The machine SID, as stated by that article and many others, is not actually needed or used for anything, besides being a "prefix" for the SIDs of local user accounts (which, as such, are never seen nor referenced outside the system itself); network authentication on behalf of the system uses the computer's domain account.

  • @Massimo, thanks, this is basically answered. I shall postpone accepting the answer a little bit hoping that someone tell some more cute things. Aug 23, 2010 at 14:58
  • Let me make it more clear for me. The local user account of joined to domain Windows is used exactly the same as before joining machine to domain? Are local user accounts of AD machine identified or managed by AD DC? Aug 23, 2010 at 15:04
  • If AD machine is identified even before user logged-in, what does it change in AD machine local user identification or use (in comparison with it before joining the machine to AD)? Aug 23, 2010 at 15:06
  • This may help serverfault.com/questions/61191/… Aug 23, 2010 at 15:26
  • @vgv8, nothing changes for local user accounts when the machine is joined to a domain (unless some very specific GPOs are in place); they remain valid users, but for that system only; no other system will recognize them, or even be aware of their existence.
    – Massimo
    Aug 23, 2010 at 15:48

Local accounts work exactly the same way on computers that are domain-joined or part of a workgroup. They have nothing to do with the domain and are not "secured by a DC" or any other part of AD.

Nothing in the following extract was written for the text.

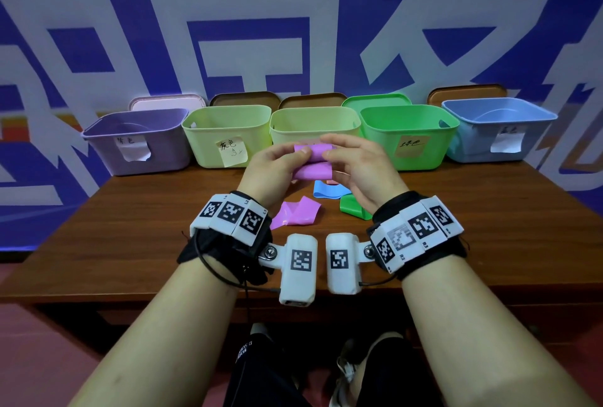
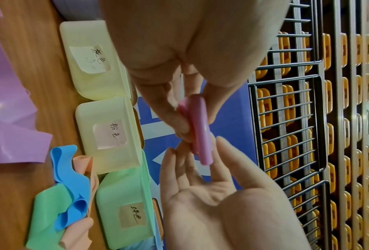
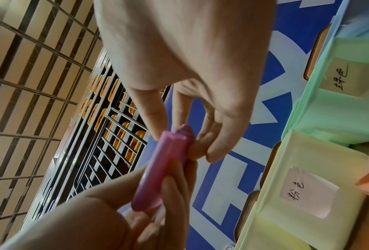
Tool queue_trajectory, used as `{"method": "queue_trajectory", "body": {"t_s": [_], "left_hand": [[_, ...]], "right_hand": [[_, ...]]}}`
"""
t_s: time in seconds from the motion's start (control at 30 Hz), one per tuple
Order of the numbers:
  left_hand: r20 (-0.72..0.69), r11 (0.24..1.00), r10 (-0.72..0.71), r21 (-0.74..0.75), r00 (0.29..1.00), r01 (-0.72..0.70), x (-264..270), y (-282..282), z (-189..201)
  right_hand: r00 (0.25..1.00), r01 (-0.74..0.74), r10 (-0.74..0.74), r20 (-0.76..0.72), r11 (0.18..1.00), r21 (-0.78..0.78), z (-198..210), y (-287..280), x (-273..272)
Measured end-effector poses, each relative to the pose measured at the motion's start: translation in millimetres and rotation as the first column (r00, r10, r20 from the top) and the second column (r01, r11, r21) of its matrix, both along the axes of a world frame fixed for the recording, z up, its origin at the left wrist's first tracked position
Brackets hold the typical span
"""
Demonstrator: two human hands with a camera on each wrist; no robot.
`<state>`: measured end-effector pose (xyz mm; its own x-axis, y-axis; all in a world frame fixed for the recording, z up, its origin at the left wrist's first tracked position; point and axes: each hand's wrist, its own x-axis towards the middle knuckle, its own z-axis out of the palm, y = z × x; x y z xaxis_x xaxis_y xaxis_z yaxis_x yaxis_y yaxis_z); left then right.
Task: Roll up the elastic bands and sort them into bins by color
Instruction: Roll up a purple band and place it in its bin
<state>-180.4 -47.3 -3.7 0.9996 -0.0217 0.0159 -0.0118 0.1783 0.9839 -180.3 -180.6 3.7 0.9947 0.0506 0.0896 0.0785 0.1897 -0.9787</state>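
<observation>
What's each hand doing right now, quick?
Left hand: pinching the left end of the purple elastic band, partly rolled.
Right hand: fingers pinching the roll's right end.

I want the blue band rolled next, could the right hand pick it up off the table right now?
Probably not yet: the right hand is pinching the purple band together with the left hand. The blue band lies uncovered just beneath it.

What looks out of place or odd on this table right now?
Nothing damaged or spilled. The oddest thing is the purple band: only half rolled, its loose tail trailing onto the table. Blue and green bands lie tangled, unrolled, before the bins.
</observation>
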Motion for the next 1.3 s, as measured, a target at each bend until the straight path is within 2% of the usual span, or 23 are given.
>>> {"method": "queue_trajectory", "body": {"t_s": [0.2, 0.43, 0.7, 1.0, 1.2, 1.3], "left_hand": [[0.022, 1.000, 0.018, -0.018, 1.000, -0.018, -2.9, 0.3, 4.5], [-0.019, 0.991, 0.030, -0.130, 0.999, -0.032, -7.1, -0.8, 7.3], [0.018, 0.990, 0.048, -0.135, 0.999, -0.045, -13.8, -2.5, 21.5], [0.091, 0.993, 0.015, -0.116, 0.996, -0.004, -39.9, -10.6, 48.0], [0.123, 0.996, 0.003, -0.083, 0.992, 0.007, -60.8, -11.7, 68.8], [0.151, 0.998, 0.010, -0.067, 0.989, 0.000, -67.3, -11.9, 77.3]], "right_hand": [[1.000, 0.018, -0.019, -0.017, 0.997, -0.079, -3.8, 3.1, 0.2], [0.998, 0.026, -0.022, 0.051, 0.996, -0.081, 0.4, 2.1, -3.3], [1.000, 0.005, -0.004, 0.019, 0.997, -0.074, 6.2, -1.0, -14.0], [0.990, 0.039, -0.032, 0.140, 0.998, -0.049, 25.2, -7.4, -31.5], [0.971, 0.073, -0.045, 0.234, 0.991, -0.110, 43.9, -16.4, -49.5], [0.964, 0.073, -0.048, 0.261, 0.993, -0.089, 52.5, -19.2, -58.0]]}}
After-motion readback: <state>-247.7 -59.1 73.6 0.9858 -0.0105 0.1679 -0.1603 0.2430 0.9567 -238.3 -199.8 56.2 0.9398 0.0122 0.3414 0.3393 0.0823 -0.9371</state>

  • I am afraid to be banned for misunderstanding these issues in the same post. So, I forked them to serverfault.com/questions/174196/… Aug 25, 2010 at 5:09
  • As I understood from following discussions, this is not correct. Local accounts of domained computers are under GPO from DC which local Administrator cannot override. This was the main purpose of question - to have or not second dual-boot workgroup Window for development. Domained computer simply does not give any chance. Aug 25, 2010 at 23:35
  • Local accounts are not affected by domain GPO targeted at Users; Domain GPO for computers is still applied to the Domain Computer.